• _Your goal_
Copy the whole listing verbatim.

• _Dataset excerpt_
○ ○ ○

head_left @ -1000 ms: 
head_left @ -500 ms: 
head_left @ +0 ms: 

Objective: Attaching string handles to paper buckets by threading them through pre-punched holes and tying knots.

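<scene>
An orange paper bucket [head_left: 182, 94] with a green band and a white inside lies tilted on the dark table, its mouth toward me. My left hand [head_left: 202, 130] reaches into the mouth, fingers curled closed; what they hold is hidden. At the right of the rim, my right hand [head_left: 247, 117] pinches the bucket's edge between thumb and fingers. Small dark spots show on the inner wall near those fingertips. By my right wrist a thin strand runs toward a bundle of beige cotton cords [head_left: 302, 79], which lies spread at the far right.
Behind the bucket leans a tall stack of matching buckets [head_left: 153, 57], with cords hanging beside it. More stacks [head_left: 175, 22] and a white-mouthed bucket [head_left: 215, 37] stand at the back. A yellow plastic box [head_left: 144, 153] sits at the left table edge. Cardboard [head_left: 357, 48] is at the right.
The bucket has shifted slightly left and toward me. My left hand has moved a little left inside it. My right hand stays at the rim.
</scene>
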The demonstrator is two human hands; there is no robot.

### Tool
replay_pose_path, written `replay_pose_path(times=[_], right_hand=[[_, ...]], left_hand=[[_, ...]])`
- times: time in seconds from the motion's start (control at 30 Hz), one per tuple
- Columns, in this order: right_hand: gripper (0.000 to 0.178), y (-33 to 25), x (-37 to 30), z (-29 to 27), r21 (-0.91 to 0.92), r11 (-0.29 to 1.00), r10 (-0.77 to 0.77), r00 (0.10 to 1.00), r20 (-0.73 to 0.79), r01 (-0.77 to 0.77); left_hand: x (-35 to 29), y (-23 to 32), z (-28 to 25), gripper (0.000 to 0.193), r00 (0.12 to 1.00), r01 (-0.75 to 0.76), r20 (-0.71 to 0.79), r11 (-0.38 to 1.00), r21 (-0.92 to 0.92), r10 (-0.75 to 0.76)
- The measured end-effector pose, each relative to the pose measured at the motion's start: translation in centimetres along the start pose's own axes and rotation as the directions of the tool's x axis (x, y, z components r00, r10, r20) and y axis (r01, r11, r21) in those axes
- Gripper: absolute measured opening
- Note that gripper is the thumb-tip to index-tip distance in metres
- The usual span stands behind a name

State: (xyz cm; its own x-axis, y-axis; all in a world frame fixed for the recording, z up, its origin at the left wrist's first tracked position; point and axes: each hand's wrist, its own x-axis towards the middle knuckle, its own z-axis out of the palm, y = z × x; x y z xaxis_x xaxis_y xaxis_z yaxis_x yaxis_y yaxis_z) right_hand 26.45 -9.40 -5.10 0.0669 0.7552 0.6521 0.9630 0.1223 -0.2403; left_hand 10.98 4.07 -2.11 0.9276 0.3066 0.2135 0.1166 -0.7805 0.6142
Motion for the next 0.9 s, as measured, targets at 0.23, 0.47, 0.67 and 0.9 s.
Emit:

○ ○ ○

• _Solution to this task_
head_left @ -1000 ms: 
head_left @ -500 ms: 
head_left @ +0 ms: 

Objective: Attaching string handles to paper buckets by threading them through pre-punched holes and tying knots.

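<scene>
An orange paper bucket [head_left: 182, 94] with a green band and a white inside lies tilted on the dark table, its mouth toward me. My left hand [head_left: 202, 130] reaches into the mouth, fingers curled closed; what they hold is hidden. At the right of the rim, my right hand [head_left: 247, 117] pinches the bucket's edge between thumb and fingers. Small dark spots show on the inner wall near those fingertips. By my right wrist a thin strand runs toward a bundle of beige cotton cords [head_left: 302, 79], which lies spread at the far right.
Behind the bucket leans a tall stack of matching buckets [head_left: 153, 57], with cords hanging beside it. More stacks [head_left: 175, 22] and a white-mouthed bucket [head_left: 215, 37] stand at the back. A yellow plastic box [head_left: 144, 153] sits at the left table edge. Cardboard [head_left: 357, 48] is at the right.
The bucket has shifted slightly left and toward me. My left hand has moved a little left inside it. My right hand stays at the rim.
</scene>
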The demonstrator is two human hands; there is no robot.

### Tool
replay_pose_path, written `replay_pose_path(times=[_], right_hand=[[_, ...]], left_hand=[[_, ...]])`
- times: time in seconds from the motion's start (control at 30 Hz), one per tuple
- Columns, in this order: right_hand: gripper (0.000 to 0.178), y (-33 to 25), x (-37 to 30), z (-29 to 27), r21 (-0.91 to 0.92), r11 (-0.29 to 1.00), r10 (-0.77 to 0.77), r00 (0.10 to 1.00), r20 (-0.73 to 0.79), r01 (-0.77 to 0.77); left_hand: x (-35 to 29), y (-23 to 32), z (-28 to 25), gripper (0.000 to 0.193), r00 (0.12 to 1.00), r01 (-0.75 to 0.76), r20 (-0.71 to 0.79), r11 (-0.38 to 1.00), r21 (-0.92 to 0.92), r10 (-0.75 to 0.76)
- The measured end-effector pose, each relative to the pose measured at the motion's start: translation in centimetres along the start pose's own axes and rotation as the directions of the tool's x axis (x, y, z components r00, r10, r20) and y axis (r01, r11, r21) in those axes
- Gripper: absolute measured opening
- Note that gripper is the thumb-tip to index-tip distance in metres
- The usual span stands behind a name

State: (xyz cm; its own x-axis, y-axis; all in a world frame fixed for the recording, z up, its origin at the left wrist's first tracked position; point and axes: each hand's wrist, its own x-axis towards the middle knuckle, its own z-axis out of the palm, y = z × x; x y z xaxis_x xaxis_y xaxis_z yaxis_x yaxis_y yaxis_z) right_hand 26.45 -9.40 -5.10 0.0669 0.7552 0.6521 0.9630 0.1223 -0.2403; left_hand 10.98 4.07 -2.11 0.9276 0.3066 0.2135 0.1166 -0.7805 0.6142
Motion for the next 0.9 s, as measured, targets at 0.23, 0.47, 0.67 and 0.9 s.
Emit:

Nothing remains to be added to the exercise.